- **PROBLEM REQUIREMENTS**
Repeat the data exactly, please; no pictures belong in the copy.

Source records
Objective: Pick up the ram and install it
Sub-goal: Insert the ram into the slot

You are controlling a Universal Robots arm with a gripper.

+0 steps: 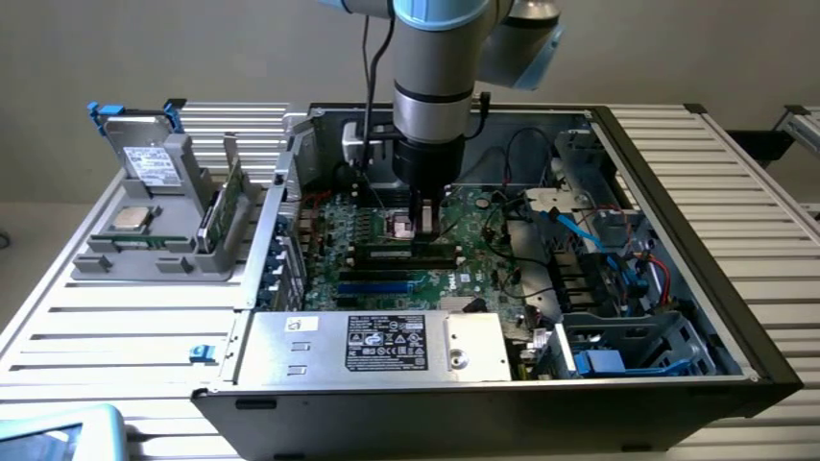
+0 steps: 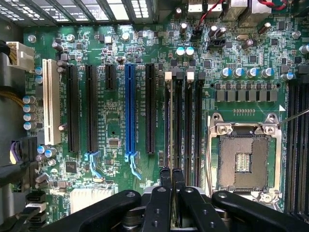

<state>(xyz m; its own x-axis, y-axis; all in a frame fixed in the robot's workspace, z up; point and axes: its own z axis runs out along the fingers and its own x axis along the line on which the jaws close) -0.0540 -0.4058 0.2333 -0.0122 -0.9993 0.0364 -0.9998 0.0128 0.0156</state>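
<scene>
1. Exterior view: The arm plunges straight down into the open computer case [image 1: 513, 413], its gripper [image 1: 429, 229] low over the motherboard [image 1: 485, 216]. The ram [image 1: 405, 253] sits lengthwise in a memory slot right under the fingertips, just beside the bare processor socket [image 1: 401, 227]. A spare green stick [image 1: 232, 206] stands upright in the grey holder [image 1: 154, 261] outside the case, on the exterior view's left.
2. Wrist view: The gripper [image 2: 172, 174] has its two black fingers pressed together. The ram [image 2: 168, 121] stands edge-on in the slot nearest the blue connector [image 2: 130, 111], one end meeting the fingertips; actual contact cannot be told.
</scene>
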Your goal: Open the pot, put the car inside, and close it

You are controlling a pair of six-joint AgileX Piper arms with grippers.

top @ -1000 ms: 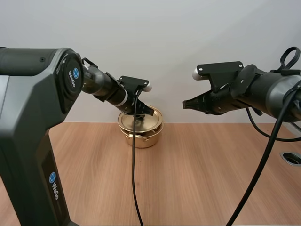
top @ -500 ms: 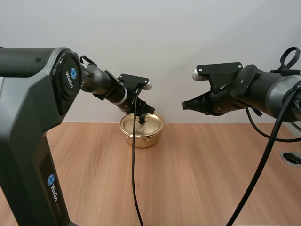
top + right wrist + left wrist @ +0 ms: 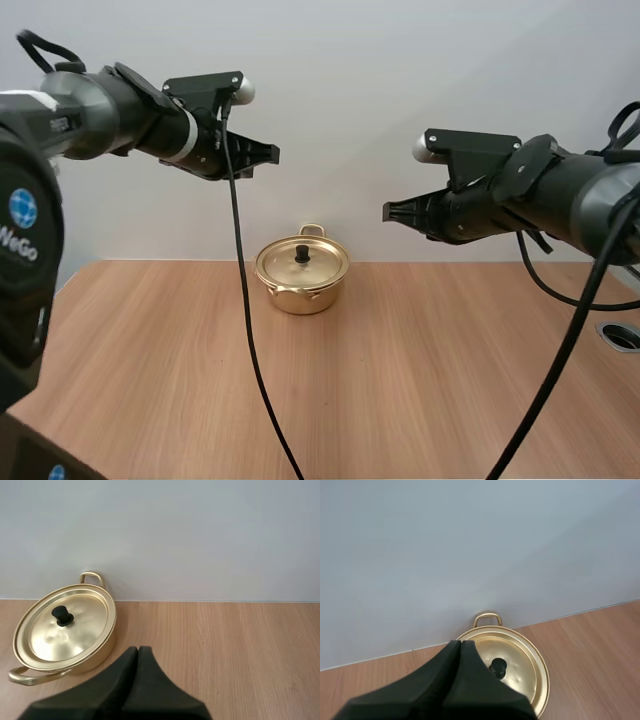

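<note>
Wooden table (image 3: 400, 380), pot (image 3: 302, 272) low between left gripper (image 3: 273, 153) and right gripper (image 3: 387, 212), both pressed together.

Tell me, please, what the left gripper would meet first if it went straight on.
Likely the lid: the shut left gripper aims at it, nothing between. Depth is unclear; it might reach the wall instead.

The high view looks forward and down over the table (image 3: 420, 400) from behind. The wrist views look past the left claw (image 3: 460, 643) and right claw (image 3: 138, 648) at the shared pot (image 3: 300, 293), nearer.
</note>
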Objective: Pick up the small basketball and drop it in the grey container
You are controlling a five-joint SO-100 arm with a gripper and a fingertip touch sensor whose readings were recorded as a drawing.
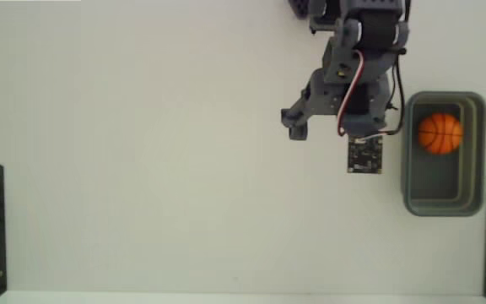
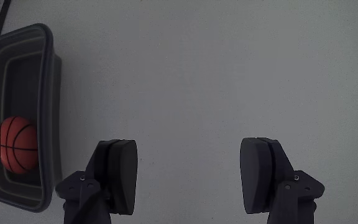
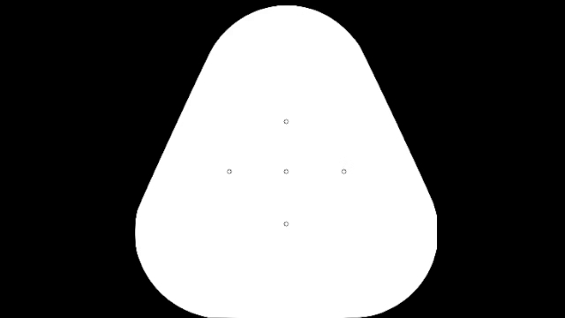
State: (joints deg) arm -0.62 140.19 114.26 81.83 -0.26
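Since the small basketball (image 1: 440,133) already lies inside the grey container (image 1: 445,203), you can judge the main work of the task as done: the pick and the drop appear complete, and nothing visible is left to move. From the fixed view, the ball sits in the upper half of the tub, toward its 12 o'clock end, with the tub's lower floor bare beneath it. Your arm stands just beside the tub at its 9 o'clock side, and the end effector (image 1: 310,127) hangs over the bare white table (image 1: 142,169), clear of the rim rather than above the opening. Check the wrist view and you see the end effector (image 2: 188,180) spread wide, its two fingers (image 2: 120,174) well apart with only plain table surface between them, so it holds nothing. The tub (image 2: 42,74) shows at 9 o'clock in that view, with the ball (image 2: 16,144) resting on its floor toward the lower end. What may remain for you, as a judgement only, is to bring the arm back to a resting pose; whether that is needed, the pictures cannot tell. Nothing else lies on the table that would need handling.
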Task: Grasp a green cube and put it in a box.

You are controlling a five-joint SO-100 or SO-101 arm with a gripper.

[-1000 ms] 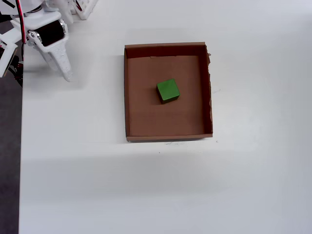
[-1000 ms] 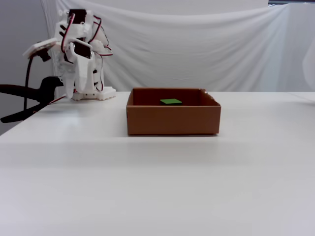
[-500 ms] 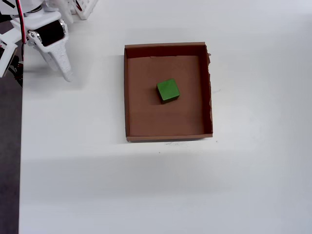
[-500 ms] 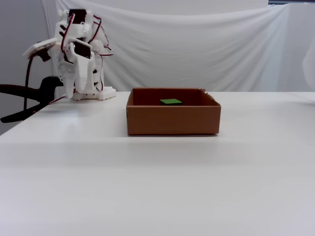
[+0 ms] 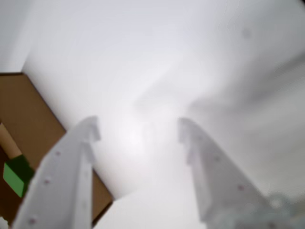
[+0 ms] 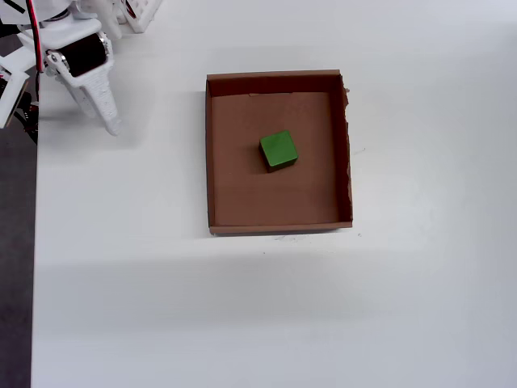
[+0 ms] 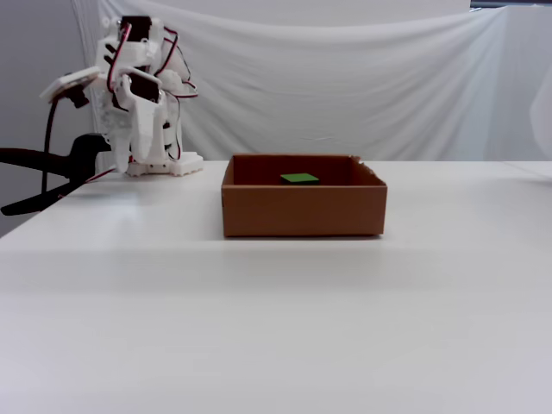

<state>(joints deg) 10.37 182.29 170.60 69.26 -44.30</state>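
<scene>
The cube (image 6: 279, 150) already lies on the floor of the box (image 6: 212, 162), near its middle. The jaws (image 5: 138, 130) are spread and empty above bare counter (image 6: 161, 307), and in the overhead view the cube lies well to their right, so little seems left to do.

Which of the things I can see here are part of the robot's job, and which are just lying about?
Part of the job:
- green cube, already lying inside the box
- box, brown cardboard
- claw, open and empty, off to the side of the box

Just lying about:
- black clamp at the table edge
- white table
- white cloth backdrop
</scene>
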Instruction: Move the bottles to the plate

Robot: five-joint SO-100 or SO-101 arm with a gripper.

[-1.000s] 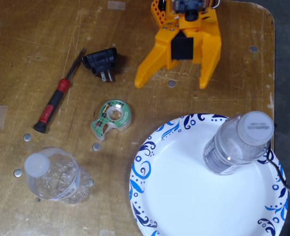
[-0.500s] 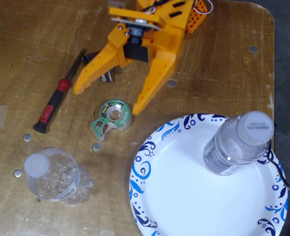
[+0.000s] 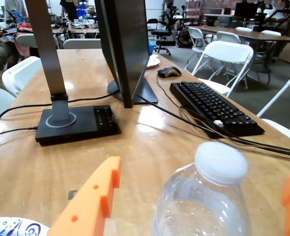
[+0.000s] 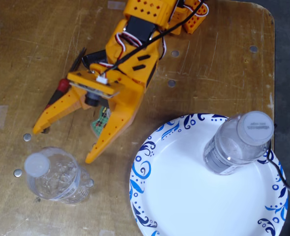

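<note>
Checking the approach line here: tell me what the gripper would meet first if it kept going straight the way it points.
Probably the unlabelled ribbed bottle: the open gripper points at it, and the wrist view shows its cap between the fingers. Height is unclear.

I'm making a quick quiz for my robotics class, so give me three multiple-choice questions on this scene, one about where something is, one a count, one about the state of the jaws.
1. Where does the labelled bottle stand?
A. on the plate
B. on the bare table
C. between the jaws

2. How many bottles show in the fixed view?
A. one
B. two
C. three

3. How do the jaws of the gripper stand?
A. shut on a bottle
B. shut on nothing
C. open, with nothing held

Answers:
1. A, its base sits inside the plate's blue-patterned rim.
2. B, one stands on the plate and the ribbed bottle stands on the table.
3. C, the two orange fingers spread wide just short of the ribbed bottle, and the wrist view shows its cap between them, untouched.
</note>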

- **RESULT FOR THIS TASK**
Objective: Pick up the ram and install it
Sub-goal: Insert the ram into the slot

You are controlling a Universal Robots arm with a gripper.

+0 steps: 
+0 steps: 

<state>(xyz m; its own x-axis, y-axis; all in a frame fixed in the robot's workspace, z up; point and axes: its own z axis runs out along the fingers and its own x axis along the line on which the jaws close) -0.0540 -0.4058 0.2333 -0.0122 -0.9993 0.0364 -0.9998 0.0128 0.0156</state>
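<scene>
1. Exterior view: The arm plunges straight down into the open computer case [image 1: 513, 413], its gripper [image 1: 429, 229] low over the motherboard [image 1: 485, 216]. The ram [image 1: 405, 253] sits lengthwise in a memory slot right under the fingertips, just beside the bare processor socket [image 1: 401, 227]. A spare green stick [image 1: 232, 206] stands upright in the grey holder [image 1: 154, 261] outside the case, on the exterior view's left.
2. Wrist view: The gripper [image 2: 172, 174] has its two black fingers pressed together. The ram [image 2: 168, 121] stands edge-on in the slot nearest the blue connector [image 2: 130, 111], one end meeting the fingertips; actual contact cannot be told.
</scene>
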Your goal: Open the pot, put the car inside, and close it

You are controlling a pair of six-joint AgileX Piper arms with grippers.

top @ -1000 ms: 
top @ -500 ms: 
top + right wrist + left wrist @ +0 ms: 

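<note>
Wooden table (image 3: 400, 380), pot (image 3: 302, 272) low between left gripper (image 3: 273, 153) and right gripper (image 3: 387, 212), both pressed together.

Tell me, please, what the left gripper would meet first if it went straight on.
Likely the lid: the shut left gripper aims at it, nothing between. Depth is unclear; it might reach the wall instead.

The high view looks forward and down over the table (image 3: 420, 400) from behind. The wrist views look past the left claw (image 3: 460, 643) and right claw (image 3: 138, 648) at the shared pot (image 3: 300, 293), nearer.
</note>
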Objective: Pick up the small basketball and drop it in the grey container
You are controlling a five-joint SO-100 arm with a gripper and a fingertip touch sensor whose readings were recorded as a drawing.
State: (joints deg) arm -0.62 140.19 114.26 81.83 -0.26
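Since the small basketball (image 1: 440,133) already lies inside the grey container (image 1: 445,203), you can judge the main work of the task as done: the pick and the drop appear complete, and nothing visible is left to move. From the fixed view, the ball sits in the upper half of the tub, toward its 12 o'clock end, with the tub's lower floor bare beneath it. Your arm stands just beside the tub at its 9 o'clock side, and the end effector (image 1: 310,127) hangs over the bare white table (image 1: 142,169), clear of the rim rather than above the opening. Check the wrist view and you see the end effector (image 2: 188,180) spread wide, its two fingers (image 2: 120,174) well apart with only plain table surface between them, so it holds nothing. The tub (image 2: 42,74) shows at 9 o'clock in that view, with the ball (image 2: 16,144) resting on its floor toward the lower end. What may remain for you, as a judgement only, is to bring the arm back to a resting pose; whether that is needed, the pictures cannot tell. Nothing else lies on the table that would need handling.
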Task: Grasp a green cube and put it in a box.

You are controlling a five-joint SO-100 or SO-101 arm with a gripper.

[-1000 ms] 
[-1000 ms] 
[-500 ms] 
[-500 ms] 
[+0 ms] 
[+0 ms] 
[+0 ms] 

<state>(joints deg) 10.37 182.29 170.60 69.26 -44.30</state>
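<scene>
The cube (image 6: 279, 150) already lies on the floor of the box (image 6: 212, 162), near its middle. The jaws (image 5: 138, 130) are spread and empty above bare counter (image 6: 161, 307), and in the overhead view the cube lies well to their right, so little seems left to do.

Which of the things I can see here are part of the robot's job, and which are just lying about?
Part of the job:
- green cube, already lying inside the box
- box, brown cardboard
- claw, open and empty, off to the side of the box

Just lying about:
- black clamp at the table edge
- white table
- white cloth backdrop
</scene>
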Instruction: Move the bottles to the plate

Robot: five-joint SO-100 or SO-101 arm with a gripper.

[-1.000s] 
[-0.500s] 
[+0.000s] 
[+0.000s] 

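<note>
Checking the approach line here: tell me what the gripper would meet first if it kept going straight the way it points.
Probably the unlabelled ribbed bottle: the open gripper points at it, and the wrist view shows its cap between the fingers. Height is unclear.

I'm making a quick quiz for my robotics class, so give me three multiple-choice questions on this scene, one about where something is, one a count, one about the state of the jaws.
1. Where does the labelled bottle stand?
A. on the plate
B. on the bare table
C. between the jaws

2. How many bottles show in the fixed view?
A. one
B. two
C. three

3. How do the jaws of the gripper stand?
A. shut on a bottle
B. shut on nothing
C. open, with nothing held

Answers:
1. A, its base sits inside the plate's blue-patterned rim.
2. B, one stands on the plate and the ribbed bottle stands on the table.
3. C, the two orange fingers spread wide just short of the ribbed bottle, and the wrist view shows its cap between them, untouched.
</note>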

This exercise is done.